Все мы — Швейгештили, Адриан, его родные, Кунигунда и я, — не обмениваясь почти ни единым словом, ужинали в зале с Никой, причем женщины, то одна, то другая, часто вставали из-за стола, чтобы взглянуть на больного. В воскресенье утром, как ни горько мне это было, я уехал из Пфейферинга, — к понедельнику мне надо было просмотреть целую кипу латинских экстемпоралий. С Адрианом я распрощался, сказав несколько добрых слов, и то, как он меня отпустил, было утешительнее вчерашней встречи. Со слабой усмешкой он произнес по-английски:

— Then to the elements. Be free, and fare thou well![287]

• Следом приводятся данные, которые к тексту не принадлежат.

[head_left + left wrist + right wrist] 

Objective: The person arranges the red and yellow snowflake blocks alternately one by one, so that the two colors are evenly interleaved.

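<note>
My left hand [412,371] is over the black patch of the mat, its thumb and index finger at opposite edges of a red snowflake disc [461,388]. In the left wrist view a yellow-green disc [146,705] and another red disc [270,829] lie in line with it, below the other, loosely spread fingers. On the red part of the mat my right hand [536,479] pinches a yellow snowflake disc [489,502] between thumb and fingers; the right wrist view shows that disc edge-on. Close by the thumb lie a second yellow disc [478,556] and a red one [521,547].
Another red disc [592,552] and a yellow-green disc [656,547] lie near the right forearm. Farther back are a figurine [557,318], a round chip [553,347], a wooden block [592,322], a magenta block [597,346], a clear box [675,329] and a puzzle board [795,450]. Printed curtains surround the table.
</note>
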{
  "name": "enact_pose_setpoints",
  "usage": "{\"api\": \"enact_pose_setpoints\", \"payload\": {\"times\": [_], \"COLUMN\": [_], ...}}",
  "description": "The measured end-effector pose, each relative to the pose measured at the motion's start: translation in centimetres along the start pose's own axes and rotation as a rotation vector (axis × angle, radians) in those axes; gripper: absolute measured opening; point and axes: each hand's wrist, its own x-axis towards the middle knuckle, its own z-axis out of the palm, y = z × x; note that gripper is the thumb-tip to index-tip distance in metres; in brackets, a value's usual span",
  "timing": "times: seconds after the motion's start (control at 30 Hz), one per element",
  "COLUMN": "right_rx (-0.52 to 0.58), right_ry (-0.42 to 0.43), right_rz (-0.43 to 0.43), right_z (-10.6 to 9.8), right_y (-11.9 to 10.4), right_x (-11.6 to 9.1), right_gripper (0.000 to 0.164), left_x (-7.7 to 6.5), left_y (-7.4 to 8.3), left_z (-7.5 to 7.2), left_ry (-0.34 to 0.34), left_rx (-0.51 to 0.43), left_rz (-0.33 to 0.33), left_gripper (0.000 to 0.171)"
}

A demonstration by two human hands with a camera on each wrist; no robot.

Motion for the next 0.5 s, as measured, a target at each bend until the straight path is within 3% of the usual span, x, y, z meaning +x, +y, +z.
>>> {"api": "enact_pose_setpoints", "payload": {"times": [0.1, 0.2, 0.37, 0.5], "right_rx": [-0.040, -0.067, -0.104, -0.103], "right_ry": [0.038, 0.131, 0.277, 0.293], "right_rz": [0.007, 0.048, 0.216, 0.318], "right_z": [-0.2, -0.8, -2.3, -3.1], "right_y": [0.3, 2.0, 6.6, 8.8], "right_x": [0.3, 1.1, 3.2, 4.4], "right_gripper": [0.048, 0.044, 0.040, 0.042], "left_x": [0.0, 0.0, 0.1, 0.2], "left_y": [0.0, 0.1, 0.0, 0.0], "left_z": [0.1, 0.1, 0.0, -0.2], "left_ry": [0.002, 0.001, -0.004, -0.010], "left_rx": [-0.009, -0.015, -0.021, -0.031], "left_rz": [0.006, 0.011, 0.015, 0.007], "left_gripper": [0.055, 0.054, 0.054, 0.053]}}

Затем он быстро от меня отвернулся.

Непомук Шнейдевейн, Эхо, дитя, последняя любовь Адриана, опочил двенадцатью часами позднее. Родители увезли с собой на родину маленький гробик.

XLVI

Почти целый месяц я не притрагивался к этим своим записям; мешало мне, во-первых, душевное изнеможение, вызванное воспоминаниями, которые я изложил на последних страницах, но также и быстро друг друга сменяющие, в своем логическом развитии давно предвиденные, в известном смысле даже желанные и тем не менее в отчаяние и ужас повергающие события, которые с тупым фатализмом переносит наш злосчастный народ, народ, опустошенный горем и страхом, ничего уже не способный постигнуть; и мой дух, усталый от давней печали, давнего ужаса, тоже беспомощно предан во власть происходящего.